Men have died from time to time, and worms have eaten them, but it’s not our fault: on the holodeck, it is.

4 I Would Rather Hear My Dog Bark At A Crow

The promise of immersive new media lies in their vivid immediacy. That very vividness raises questions that, if familiar from other media, nevertheless bear fresh reflection. Postmodernism entailed a prolonged investigation into the relationships among the scene and its depiction, and between its depiction and our apprehension [14]. The literary foregrounds postmodern oscillation, and the visual arts find ways to emphasize the relation between the pigment and the sunlight that illuminates the pretty girl’s bath[15]. But we need not be distracted in this way; the technical term art criticism adopts for the unreflective depiction of beauty is pornography.

We may equally worry over the mindless depiction of horror and carnage. This is not the argument, so tediously advanced by right-wing politicians, that pictures of naked ladies or criminal acts tempt impressionable youths to lives of crime. Rather, the more effective the immersion, the more convincing the illusion, the less space we have for reflecting on the fictive situation or on our response to it. To inflict torment harms us, even when the victim is not fully human or precisely real.

5 Sleep Of Reason

The holodeck itself first appears in Star Trek at its start. In the pilot episode, “The Menagerie,” Talosian scientists create a virtual reality for a human captive, rescued from a crash, whose injuries might otherwise prove intolerable [16]. Scarcely examined was the question of whether we ought to face things as they are: Roddenberry assumes that human women instinctively long to be physically attractive, but “The Menagerie” deprives its protagonist of any real opportunity to come to grips with her body. She cannot be a stoic: the immersive illusion gives her no op- portunity to discover stoicism. The illusion preempts reason.

McLuhan’s hot media sit uneasily in the company of the abstract, the theoretical, and the introspective. The fifty years since the medium became the message have seen the New Wave, the golden age, the blockbuster, mumblecore, Bollywood and much else but we know little more than we did then about crafting a cinematic discussion of nucleophilic substitution or Gödel’s Completeness Theorem. When we want to discuss test-driven development or the terms of a mortgage, we write.

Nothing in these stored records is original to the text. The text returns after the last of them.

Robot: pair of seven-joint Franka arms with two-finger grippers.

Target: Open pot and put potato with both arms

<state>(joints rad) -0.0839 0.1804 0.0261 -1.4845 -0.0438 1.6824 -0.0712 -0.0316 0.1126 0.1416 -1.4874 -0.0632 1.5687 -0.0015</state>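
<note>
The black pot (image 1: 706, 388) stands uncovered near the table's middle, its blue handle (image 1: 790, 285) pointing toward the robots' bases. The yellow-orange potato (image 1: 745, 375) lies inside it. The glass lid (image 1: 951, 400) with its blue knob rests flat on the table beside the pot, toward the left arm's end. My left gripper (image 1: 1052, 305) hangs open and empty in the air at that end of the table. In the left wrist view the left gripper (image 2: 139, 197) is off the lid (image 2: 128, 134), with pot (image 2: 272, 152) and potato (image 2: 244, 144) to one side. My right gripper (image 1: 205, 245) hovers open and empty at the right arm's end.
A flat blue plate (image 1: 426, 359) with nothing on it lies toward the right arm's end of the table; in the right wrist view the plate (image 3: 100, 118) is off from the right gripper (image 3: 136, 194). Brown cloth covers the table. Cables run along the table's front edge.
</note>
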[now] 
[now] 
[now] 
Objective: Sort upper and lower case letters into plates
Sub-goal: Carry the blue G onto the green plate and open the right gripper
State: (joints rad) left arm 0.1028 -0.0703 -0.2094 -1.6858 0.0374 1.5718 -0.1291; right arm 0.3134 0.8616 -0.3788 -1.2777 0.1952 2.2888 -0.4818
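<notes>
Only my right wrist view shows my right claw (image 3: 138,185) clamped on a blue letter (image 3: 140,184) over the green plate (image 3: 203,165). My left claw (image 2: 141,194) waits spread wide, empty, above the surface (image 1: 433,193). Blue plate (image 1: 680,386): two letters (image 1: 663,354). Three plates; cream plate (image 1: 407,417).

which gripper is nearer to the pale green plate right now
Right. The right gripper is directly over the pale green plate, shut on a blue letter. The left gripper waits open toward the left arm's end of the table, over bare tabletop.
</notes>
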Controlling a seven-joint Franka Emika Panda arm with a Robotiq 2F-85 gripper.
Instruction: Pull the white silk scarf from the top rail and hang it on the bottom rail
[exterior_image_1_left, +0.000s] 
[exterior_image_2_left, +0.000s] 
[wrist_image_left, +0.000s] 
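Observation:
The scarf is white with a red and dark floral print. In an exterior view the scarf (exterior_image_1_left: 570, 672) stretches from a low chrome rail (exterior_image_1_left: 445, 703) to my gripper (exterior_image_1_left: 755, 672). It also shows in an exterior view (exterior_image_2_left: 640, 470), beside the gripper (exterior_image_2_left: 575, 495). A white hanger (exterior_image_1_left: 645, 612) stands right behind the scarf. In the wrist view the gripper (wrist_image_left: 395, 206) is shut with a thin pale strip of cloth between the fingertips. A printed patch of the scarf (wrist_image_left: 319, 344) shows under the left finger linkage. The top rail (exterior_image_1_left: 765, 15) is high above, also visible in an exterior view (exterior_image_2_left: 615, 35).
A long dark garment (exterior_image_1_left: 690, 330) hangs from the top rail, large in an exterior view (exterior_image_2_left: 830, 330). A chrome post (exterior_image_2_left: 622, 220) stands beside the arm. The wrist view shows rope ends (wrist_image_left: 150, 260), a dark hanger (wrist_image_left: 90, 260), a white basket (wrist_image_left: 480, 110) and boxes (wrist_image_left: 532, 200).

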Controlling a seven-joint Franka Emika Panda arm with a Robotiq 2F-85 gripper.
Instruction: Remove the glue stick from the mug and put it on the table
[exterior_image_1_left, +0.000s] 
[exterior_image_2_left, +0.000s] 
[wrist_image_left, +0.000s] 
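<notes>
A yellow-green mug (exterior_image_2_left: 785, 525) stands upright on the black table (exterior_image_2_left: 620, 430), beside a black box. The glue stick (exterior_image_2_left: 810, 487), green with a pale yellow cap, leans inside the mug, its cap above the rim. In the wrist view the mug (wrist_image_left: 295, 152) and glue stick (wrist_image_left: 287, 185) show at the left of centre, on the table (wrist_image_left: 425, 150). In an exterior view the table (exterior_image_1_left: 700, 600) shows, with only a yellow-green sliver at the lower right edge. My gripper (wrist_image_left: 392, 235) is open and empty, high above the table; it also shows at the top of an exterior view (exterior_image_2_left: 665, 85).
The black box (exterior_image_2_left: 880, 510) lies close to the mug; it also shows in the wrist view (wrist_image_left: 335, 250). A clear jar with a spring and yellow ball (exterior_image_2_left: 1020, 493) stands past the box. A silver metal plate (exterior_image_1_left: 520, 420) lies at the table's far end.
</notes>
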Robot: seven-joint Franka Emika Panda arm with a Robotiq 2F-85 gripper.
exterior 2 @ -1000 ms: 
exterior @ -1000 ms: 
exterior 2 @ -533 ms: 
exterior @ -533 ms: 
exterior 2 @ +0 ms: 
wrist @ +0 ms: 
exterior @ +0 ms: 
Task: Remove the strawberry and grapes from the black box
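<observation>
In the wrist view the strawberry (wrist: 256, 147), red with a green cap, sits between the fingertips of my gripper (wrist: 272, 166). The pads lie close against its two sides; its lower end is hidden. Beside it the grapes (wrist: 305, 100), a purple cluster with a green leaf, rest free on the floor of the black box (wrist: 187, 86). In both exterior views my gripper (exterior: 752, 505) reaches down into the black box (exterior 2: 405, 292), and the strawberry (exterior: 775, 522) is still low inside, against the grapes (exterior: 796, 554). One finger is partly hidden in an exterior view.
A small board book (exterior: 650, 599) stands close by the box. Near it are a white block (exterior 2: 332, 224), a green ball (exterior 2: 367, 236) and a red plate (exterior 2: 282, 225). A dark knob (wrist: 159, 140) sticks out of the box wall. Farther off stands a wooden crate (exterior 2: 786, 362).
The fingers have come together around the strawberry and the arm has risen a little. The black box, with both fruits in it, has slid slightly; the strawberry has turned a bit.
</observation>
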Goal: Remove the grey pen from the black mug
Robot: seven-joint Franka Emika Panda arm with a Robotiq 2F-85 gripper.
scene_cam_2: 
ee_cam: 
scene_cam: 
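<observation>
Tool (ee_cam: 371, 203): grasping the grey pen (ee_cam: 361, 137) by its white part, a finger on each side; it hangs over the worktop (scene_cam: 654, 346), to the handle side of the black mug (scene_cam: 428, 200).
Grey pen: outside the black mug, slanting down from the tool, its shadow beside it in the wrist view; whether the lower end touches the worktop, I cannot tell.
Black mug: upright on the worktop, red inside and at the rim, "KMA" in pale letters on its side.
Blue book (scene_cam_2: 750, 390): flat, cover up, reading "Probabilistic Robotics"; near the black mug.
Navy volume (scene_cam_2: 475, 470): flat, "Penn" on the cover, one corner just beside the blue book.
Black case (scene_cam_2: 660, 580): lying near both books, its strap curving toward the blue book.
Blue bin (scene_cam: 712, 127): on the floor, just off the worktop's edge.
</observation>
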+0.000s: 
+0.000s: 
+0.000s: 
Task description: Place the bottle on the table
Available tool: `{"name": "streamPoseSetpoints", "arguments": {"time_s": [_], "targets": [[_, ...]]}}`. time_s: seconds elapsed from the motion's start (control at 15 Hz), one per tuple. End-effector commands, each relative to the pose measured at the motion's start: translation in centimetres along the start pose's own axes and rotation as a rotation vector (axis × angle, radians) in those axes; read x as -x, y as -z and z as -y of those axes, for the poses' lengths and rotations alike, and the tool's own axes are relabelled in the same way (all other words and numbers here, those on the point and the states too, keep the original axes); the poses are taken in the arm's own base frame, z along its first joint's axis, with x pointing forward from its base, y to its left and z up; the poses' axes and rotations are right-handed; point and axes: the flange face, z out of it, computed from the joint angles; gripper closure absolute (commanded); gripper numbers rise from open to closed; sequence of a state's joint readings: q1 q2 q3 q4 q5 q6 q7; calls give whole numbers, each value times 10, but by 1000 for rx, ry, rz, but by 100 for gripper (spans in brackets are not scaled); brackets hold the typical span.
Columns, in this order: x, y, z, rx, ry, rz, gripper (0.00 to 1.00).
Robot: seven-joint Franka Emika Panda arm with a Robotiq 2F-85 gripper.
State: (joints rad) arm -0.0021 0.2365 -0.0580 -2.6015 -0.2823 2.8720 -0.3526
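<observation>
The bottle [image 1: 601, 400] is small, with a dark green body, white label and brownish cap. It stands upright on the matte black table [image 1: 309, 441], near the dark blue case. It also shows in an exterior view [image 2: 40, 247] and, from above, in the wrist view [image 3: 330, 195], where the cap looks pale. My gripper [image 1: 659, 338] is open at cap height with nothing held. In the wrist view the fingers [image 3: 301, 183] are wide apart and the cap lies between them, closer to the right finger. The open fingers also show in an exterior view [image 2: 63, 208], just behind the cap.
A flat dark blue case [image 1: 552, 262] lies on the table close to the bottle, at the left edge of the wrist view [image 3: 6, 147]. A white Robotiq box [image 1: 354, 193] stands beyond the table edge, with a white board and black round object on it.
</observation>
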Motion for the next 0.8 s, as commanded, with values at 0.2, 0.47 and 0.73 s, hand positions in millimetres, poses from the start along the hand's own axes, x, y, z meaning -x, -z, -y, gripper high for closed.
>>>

The novel and the epic frequently balance the impulse to describe experience and the impulse to weigh the thought that experience evokes. Between battles and lovemaking, Les Miserables gives itself ample space to discuss the rights of man and the morality of the desperate. The epic poet sings of arms but also of the man, not of the hero’s strength but of his anger. Immersion gives us greater access to experience—to the sounds of ancient combat, to the beauty of those sad, captive Trojan women—but thus far it has done little to help us think more clearly about the status of refugees, whether it is better for the children to seek to assimilate with the (newly) dominant culture, whether we ought to stop a teenager (Polyxena or Marius) who has chosen to die for an idea rather than to live a slave. A playwright might intensify a character’s (imagined) pain to underline to clarify the pathos of her plight to the audience, but is it right for us to inflict that pain for our own private purposes?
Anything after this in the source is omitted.